What is needed: Could you repeat the listing below exactly while leaving its pictures behind?
※
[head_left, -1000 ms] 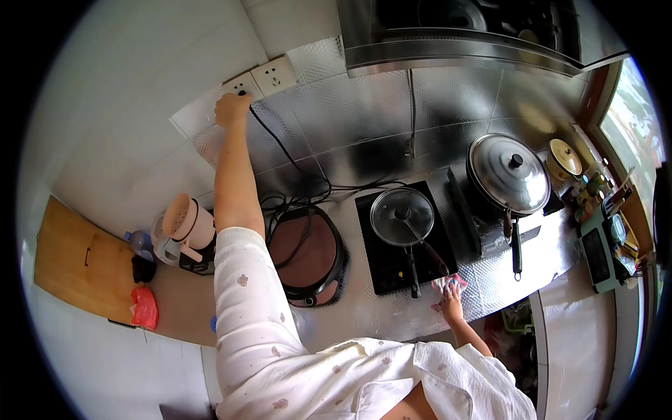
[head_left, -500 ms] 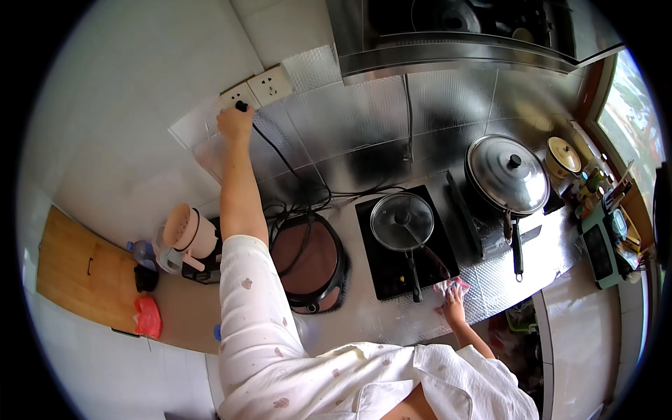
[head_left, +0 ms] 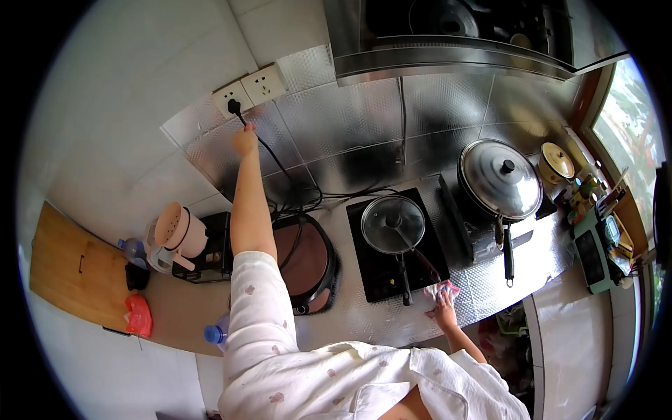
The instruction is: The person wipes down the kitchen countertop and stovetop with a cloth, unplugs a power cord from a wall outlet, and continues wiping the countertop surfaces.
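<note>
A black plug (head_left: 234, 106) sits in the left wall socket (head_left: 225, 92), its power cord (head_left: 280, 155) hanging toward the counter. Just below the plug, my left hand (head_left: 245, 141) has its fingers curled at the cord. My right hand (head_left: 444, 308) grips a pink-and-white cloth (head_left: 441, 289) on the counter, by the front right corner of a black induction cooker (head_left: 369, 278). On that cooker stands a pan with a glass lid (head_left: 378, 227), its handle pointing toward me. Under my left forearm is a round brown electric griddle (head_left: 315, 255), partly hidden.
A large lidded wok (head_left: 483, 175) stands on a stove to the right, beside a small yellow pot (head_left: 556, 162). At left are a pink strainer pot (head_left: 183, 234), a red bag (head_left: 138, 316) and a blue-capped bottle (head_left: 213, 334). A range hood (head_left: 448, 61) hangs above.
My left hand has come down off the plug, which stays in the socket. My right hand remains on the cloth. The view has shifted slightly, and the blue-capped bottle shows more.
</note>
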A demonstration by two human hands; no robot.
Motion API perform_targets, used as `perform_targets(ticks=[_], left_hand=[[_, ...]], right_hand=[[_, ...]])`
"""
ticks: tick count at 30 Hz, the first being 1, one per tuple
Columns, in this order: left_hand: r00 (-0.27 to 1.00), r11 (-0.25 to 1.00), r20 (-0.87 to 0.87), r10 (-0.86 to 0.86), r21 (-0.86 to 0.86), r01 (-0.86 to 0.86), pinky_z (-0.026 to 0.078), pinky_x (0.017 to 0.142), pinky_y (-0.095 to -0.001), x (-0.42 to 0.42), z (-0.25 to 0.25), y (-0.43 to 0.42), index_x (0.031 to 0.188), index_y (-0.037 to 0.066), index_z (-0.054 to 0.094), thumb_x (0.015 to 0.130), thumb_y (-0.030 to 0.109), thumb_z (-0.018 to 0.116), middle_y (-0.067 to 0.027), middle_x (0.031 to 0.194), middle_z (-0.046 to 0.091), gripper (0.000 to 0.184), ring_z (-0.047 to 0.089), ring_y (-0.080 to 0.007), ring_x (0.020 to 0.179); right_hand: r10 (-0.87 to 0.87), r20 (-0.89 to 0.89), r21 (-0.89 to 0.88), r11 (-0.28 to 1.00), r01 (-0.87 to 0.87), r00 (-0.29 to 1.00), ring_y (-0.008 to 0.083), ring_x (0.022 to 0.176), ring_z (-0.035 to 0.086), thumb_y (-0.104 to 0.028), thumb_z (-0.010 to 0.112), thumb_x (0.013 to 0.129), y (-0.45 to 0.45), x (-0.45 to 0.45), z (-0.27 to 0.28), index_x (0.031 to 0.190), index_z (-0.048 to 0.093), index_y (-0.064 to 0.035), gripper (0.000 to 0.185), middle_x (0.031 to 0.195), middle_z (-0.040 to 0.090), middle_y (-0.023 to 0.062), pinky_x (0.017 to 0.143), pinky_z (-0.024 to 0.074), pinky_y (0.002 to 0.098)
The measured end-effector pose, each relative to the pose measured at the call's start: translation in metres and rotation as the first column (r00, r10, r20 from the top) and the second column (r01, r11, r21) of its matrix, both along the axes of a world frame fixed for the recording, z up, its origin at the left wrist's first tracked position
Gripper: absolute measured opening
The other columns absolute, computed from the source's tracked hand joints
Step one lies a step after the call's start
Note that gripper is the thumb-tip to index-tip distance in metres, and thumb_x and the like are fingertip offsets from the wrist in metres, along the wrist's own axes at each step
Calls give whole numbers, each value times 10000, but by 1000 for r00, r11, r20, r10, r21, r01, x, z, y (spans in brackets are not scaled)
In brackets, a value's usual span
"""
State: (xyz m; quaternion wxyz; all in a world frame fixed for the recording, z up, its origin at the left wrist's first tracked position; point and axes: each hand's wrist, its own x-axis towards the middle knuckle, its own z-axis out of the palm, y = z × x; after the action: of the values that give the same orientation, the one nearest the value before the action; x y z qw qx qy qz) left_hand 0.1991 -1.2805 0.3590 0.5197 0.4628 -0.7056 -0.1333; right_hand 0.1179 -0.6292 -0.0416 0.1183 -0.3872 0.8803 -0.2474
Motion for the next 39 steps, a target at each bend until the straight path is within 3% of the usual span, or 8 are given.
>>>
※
Response box:
[head_left, -1000 ms] 
[head_left, -500 ms] 
[head_left, +0 ms] 
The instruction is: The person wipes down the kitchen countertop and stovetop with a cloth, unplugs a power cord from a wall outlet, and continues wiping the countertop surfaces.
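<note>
A black plug (head_left: 234, 106) sits in the left wall socket (head_left: 225, 92), its power cord (head_left: 280, 155) hanging toward the counter. Just below the plug, my left hand (head_left: 245, 141) has its fingers curled at the cord. My right hand (head_left: 444, 308) grips a pink-and-white cloth (head_left: 441, 289) on the counter, by the front right corner of a black induction cooker (head_left: 369, 278). On that cooker stands a pan with a glass lid (head_left: 378, 227), its handle pointing toward me. Under my left forearm is a round brown electric griddle (head_left: 315, 255), partly hidden.
A large lidded wok (head_left: 483, 175) stands on a stove to the right, beside a small yellow pot (head_left: 556, 162). At left are a pink strainer pot (head_left: 183, 234), a red bag (head_left: 138, 316) and a blue-capped bottle (head_left: 213, 334). A range hood (head_left: 448, 61) hangs above.
My left hand has come down off the plug, which stays in the socket. My right hand remains on the cloth. The view has shifted slightly, and the blue-capped bottle shows more.
</note>
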A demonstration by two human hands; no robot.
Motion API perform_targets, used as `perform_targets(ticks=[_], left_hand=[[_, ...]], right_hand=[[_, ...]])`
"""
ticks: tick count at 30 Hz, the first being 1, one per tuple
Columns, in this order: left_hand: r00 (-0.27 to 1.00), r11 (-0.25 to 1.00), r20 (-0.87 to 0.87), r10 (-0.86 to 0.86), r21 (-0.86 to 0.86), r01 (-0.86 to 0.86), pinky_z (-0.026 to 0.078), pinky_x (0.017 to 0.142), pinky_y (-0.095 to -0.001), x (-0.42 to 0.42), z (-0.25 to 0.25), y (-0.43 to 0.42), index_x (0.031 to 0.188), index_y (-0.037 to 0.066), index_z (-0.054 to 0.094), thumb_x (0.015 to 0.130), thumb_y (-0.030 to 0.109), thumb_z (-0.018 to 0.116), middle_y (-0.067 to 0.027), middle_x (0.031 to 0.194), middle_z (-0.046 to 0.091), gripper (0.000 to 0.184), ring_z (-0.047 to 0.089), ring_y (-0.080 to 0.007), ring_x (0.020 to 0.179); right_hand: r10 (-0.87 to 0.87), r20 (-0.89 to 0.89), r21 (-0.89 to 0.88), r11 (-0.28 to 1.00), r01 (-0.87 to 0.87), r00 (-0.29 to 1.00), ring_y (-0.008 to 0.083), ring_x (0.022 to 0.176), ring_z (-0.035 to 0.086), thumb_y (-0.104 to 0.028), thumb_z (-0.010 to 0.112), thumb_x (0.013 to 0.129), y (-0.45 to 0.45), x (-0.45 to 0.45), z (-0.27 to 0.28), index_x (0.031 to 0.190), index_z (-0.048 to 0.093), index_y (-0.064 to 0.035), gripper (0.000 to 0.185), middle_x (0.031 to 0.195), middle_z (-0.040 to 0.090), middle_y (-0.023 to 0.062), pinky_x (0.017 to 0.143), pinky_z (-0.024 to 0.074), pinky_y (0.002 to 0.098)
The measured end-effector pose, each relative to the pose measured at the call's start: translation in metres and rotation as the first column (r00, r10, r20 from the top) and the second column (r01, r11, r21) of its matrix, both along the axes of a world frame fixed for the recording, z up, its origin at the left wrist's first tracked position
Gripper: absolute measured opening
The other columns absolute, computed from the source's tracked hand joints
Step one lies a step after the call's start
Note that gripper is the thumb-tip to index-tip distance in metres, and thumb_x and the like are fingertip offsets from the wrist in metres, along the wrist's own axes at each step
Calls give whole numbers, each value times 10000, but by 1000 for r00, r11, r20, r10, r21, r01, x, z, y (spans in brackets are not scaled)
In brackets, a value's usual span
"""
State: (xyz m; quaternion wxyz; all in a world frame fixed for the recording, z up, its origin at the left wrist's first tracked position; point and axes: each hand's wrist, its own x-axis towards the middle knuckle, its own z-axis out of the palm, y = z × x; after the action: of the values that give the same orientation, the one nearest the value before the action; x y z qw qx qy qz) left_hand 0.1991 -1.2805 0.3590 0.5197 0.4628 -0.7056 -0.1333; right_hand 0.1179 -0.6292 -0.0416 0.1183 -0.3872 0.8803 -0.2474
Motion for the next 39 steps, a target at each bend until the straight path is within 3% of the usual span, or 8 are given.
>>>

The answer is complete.